Remuneration is based on effort and sacrifice. We get paid for how long we work, for how hard we work, and also for how burdensome, tedious and risky the work is that we do. In the current capitalist system, the remuneration is based on the property or capital we own, the power we hold in the hierarchy, or the output we generate at work, which in turn is determined to a great extent by birth and heredity or genetic lottery.
 
Allocation decisions are achieved in parecon via “participatory planning” and not through markets as in capitalism or through central planning as in traditional socialism or communism.
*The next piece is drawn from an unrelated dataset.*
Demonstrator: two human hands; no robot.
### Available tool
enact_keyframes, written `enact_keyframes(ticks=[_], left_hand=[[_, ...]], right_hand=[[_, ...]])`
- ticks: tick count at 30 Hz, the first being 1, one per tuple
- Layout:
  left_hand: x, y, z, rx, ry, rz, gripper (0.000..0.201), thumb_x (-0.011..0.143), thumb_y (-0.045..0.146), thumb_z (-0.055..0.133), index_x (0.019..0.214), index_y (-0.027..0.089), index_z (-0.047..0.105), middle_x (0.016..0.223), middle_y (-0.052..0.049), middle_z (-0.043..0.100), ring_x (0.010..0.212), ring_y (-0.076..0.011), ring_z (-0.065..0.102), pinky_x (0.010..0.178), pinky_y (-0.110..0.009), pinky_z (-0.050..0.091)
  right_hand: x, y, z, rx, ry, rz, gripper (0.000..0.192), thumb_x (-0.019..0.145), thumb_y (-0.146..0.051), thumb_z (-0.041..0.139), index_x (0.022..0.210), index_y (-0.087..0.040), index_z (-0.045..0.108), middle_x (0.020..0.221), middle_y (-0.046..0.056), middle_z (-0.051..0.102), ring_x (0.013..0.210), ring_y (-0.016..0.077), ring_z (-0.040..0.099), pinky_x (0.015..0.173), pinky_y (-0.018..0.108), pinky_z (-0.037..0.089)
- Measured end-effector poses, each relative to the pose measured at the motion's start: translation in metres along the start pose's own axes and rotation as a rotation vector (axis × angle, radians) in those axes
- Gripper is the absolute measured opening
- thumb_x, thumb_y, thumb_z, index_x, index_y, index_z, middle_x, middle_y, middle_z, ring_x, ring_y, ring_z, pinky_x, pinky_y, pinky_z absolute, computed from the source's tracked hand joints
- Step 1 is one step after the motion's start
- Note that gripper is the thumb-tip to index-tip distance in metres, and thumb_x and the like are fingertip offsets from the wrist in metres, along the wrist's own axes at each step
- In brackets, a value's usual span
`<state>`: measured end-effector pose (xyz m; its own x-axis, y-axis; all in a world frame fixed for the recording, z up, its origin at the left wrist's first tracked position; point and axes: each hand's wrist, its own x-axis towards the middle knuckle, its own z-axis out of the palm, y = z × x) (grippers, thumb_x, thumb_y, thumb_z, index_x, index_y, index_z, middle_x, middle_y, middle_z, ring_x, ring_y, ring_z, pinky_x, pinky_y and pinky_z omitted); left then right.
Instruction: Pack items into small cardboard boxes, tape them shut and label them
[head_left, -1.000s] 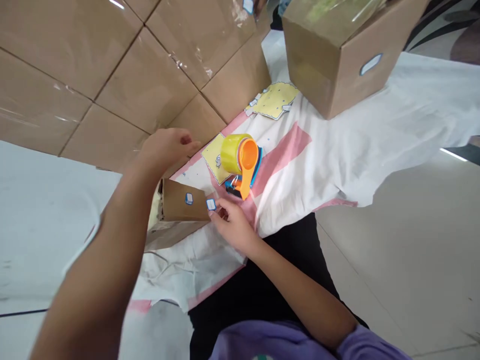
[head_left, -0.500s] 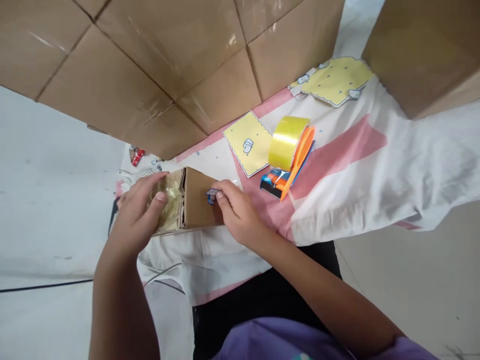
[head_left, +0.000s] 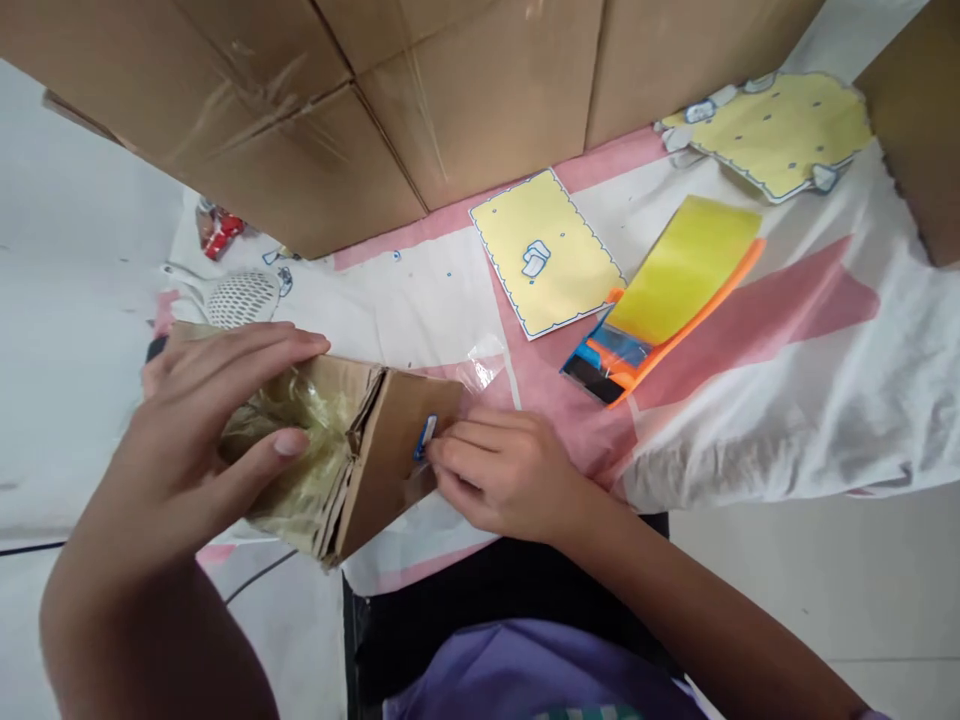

Workers and consumers propose their production and consumption plans through workers and consumers councils and federations, which get relayed to an Iteration Facilitation Board (IFB), which revises its “indicative prices” and it goes through a further relay of information back and forth and iteration till equilibrium is reached.  
 
While there are some criticisms of parecon, this novel model needs to be discussed in depth to see how we can adopt its broad principles. Though broached in the 1970s and 80s, parecon has assumed greater relevance now in the backdrop of the recent 2008 financial meltdown, which has exposed the chinks in the armour of the capitalist system and its unjust ways.